> _PROBLEM TO WORK ON_
A word-for-word transcript of the closing lines is required: from the one with "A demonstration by" through the final line of the data.

> _GIVEN MATERIAL_
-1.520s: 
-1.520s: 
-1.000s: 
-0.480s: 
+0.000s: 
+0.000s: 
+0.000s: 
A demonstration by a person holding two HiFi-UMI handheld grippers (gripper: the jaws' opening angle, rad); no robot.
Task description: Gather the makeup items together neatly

> _ANSWER SECTION_
A demonstration by a person holding two HiFi-UMI handheld grippers (gripper: the jaws' opening angle, rad); no robot.
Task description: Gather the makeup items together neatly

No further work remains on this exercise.